I've often thought of writing you. As the days keep running by, despite Winter's interminable stay, not one goes by when I don't think to myself, Ah! That would make a good blog icebreaker!
Like when the mercury barely crawled about zero for a week, and our roads and paths were pure ice. Every time we went to collect eggs one of us would fall, smashing all the precious edible gold every day, for nearly a week. It wasn't much to write on but it was sure entertainment in a bad farm sitcom way. Oh no! Not AGAIN! She exclaims, covered in frozen yoke. [[cue laugh track]]
Or the time I trudged up the cellar stairs with a plastic container fished from the bowels of one of our three freezers filled with the summer's haul. I announced proudly to my mother, Nick, and Leland that I would make chicken liver paté out of its contents, only for Nick to turn and laugh. I had found, not the livers, but my very own placenta, packaged discretely and hurriedly in a yogurt container, thrown into the freezer with the vague thought of planting it someday under a tree (but what sort of tree!?) to commemorate Leland's birth. A warning to all future visitors: It now currently resides in the upstairs freezer as I have become a woman of old bones who doesn't like to walk back down the very stairs I had ascended 10 minutes earlier.
I thought about writing to speculate on the pregnancies or general fatness of my ewes. The white ewe is the size of a large truck. So flat and wooly on top that it isn't uncommon to see a chicken or two riding her back around the barnyard. I have spent many a breastfeeding (currently, my lone moments for reading) pouring over the lambing sections of our sheep husbandry books. I am a snarl of anxiety and excitement for the arrival of lambing. I am also uncertain as to their expected due date. I (shamefully) blame the baby for my lack of records last year. All I can be certain of is that they will lamb (if they are bred and not just fat) some time between last Friday and May. Which means I am checking their broad backsides and squeezing little sheep teats every morning in hopes of more precise information.

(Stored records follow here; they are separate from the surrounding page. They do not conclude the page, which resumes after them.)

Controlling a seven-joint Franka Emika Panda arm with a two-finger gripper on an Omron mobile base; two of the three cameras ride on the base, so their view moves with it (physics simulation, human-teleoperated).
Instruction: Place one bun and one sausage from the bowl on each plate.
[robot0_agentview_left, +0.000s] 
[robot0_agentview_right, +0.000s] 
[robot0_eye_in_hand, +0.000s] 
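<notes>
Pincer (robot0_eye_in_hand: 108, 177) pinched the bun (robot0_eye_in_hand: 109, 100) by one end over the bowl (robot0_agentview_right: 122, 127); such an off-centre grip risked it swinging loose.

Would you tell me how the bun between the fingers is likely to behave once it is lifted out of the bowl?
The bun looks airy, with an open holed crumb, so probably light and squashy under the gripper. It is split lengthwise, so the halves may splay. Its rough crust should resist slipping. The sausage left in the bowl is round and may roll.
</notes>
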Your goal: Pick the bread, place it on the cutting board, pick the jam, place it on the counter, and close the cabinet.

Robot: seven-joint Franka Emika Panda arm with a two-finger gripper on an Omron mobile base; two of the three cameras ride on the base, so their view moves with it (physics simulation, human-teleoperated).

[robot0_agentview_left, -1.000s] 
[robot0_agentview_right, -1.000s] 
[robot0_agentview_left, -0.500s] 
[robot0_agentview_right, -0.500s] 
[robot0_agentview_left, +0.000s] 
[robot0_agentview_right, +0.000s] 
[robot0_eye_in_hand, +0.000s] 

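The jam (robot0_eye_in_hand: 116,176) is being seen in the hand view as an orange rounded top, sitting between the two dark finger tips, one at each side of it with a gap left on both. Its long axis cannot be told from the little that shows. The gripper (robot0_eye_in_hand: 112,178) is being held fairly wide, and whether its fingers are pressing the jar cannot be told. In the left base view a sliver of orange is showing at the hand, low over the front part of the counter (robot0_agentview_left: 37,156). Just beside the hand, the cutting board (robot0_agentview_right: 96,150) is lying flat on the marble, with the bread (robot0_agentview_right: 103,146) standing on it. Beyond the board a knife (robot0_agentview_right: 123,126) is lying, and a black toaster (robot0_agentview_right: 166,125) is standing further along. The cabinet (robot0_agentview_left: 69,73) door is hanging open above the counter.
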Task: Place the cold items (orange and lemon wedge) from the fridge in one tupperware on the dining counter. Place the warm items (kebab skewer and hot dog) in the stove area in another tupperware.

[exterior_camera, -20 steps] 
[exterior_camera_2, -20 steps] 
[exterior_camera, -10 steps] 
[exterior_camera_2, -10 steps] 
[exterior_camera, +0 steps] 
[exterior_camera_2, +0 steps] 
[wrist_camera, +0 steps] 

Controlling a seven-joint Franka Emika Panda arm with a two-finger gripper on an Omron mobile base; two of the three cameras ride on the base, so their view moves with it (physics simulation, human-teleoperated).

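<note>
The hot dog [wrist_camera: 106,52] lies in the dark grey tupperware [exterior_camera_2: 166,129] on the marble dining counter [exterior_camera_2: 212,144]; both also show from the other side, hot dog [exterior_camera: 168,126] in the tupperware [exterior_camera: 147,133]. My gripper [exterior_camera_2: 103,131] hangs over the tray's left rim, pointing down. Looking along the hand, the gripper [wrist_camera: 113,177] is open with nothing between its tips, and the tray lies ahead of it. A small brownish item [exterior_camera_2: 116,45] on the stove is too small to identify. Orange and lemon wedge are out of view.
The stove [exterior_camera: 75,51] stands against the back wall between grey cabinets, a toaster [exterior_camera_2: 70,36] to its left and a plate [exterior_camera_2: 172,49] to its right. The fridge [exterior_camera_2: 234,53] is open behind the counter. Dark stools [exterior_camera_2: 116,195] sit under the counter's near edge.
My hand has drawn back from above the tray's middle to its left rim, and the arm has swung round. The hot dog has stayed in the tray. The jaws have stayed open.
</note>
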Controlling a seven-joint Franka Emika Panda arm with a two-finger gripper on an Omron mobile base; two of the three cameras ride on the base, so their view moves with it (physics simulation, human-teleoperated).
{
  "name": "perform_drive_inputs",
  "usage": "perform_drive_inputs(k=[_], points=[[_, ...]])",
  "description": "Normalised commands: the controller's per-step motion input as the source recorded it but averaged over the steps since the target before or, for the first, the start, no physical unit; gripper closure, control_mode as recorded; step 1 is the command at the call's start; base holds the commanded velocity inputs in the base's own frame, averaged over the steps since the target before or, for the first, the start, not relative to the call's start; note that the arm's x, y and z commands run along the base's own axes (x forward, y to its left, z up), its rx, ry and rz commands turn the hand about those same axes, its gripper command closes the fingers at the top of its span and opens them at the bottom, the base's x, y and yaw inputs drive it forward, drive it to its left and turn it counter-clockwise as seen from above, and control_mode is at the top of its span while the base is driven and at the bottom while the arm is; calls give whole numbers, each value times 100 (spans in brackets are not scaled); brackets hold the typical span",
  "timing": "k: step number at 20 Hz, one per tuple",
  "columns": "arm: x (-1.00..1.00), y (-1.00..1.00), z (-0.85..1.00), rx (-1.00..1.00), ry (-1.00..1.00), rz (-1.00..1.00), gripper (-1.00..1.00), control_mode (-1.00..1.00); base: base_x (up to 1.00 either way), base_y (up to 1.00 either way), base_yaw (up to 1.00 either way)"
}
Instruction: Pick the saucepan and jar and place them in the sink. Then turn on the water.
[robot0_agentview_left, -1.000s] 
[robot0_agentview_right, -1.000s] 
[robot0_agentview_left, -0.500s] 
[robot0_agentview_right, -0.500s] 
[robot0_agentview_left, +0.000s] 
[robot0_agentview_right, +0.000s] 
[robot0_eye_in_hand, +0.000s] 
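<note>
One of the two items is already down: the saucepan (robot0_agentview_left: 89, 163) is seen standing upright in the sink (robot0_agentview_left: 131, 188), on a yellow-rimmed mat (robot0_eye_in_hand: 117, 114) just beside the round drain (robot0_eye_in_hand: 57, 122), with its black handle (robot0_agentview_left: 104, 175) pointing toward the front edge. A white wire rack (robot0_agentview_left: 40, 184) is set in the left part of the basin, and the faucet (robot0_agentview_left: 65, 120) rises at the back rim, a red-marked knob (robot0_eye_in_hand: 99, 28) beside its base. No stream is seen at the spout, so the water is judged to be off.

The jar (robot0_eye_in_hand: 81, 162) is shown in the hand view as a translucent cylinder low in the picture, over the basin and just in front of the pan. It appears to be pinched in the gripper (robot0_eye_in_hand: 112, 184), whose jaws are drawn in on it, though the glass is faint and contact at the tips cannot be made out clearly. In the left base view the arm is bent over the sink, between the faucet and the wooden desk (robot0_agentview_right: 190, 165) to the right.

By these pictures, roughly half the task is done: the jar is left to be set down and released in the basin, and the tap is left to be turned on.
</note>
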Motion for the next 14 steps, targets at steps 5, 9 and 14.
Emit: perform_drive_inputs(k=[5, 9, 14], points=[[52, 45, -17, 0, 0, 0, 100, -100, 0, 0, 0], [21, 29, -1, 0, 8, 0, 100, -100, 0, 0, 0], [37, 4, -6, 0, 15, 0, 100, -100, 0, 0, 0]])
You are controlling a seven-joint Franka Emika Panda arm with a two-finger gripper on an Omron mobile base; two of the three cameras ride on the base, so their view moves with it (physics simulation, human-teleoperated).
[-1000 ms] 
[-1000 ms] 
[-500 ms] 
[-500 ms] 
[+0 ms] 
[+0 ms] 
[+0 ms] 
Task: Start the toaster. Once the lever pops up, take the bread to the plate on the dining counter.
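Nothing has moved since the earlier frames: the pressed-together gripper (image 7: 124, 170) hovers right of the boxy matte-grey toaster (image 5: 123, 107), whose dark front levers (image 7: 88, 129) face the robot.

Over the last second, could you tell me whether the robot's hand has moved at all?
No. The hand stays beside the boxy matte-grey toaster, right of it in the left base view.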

I thought about writing regarding our newest house-pig, Raleigh. A boar piglet we brought back from North Carolina. He is wickedly cute and is currently a porch gargoyle. Emerging from his kennel stuffed with hay to snort and greet visitors. He and our one-year old German Shepard are bosom buddies, sleeping together on the dog bed and taking walks with each other up the drive way looking for Trouble.
I very nearly wrote you last Saturday when I saw two robins on my drive home, just 15 miles south of our farm. I almost missed them, they floated right up above my window, and then dived away to the side as I sped down the narrow road by the river. I've thought about that pair nearly everyday since, wondering if it was a mirage. Not 500 yards further a flock of snow buntings danced above a hay field thick with a foot of snow ice. They are birds of two separate seasons, requiring two separate kinds of pasture. I must have imagined the robins. And so, there was little to write to you about there, except for the sad hope of a woman who wants to see spring under the blanket of March.
I stayed away from the blog this winter, because this winter has been about Nick and I and Leland getting to know each other. Watching our son grow has been the incredible lesson in humility and love I had hoped it to be. And that is mostly a private (and beautiful) matter, not fit for here, for me and my hopes of this space. It has been restorative to take this break (with the occasional peak into our lives and the lives of our friends via Instagram).
But I write to you today. Nick is at his new off-farm job, running a lab that tests milk samples for local cheesemakers (hooray for off-farm income!). Leland is sleeping. So are the pigs, the cows, the sheep and goats, and chickens. It is midday on March 10th. Everyone is fed. The snow is beginning to fall again with a week of steady snow promised. There is nothing much to do but revel in the quiet of winter. It is now that we must revel in its beauty, in is unrivaled silence. The rest is not eternal, no matter how long winter wears on. Summer is coming and our days will soon be filled with the physical exhaustion the farm demands. It isn't long now until I find myself, inexplicably covered in cow shit, weeding the tomatoes, and from the tiredness abandon my post to lay prostrate under the July sun. Catching my breath and shirking my garden duties I will surely fish my phone out of my short's pocket to fondle photos of this white and frozen landscape and think, ahh! I long for the rest of winter!
So I took the quiet of today to welcome myself back to this space I hold so dear. I look forward to writing to you again soon. But for now one of the dogs just let in the aforementioned gargoyle (pig) and he is tearing into a bag of flour.....I must be off!
The above, are photos of our recent trip to my cousin's farm in North Carolina. Not of Vermont in the winter time, no matter how much I wish it to be so.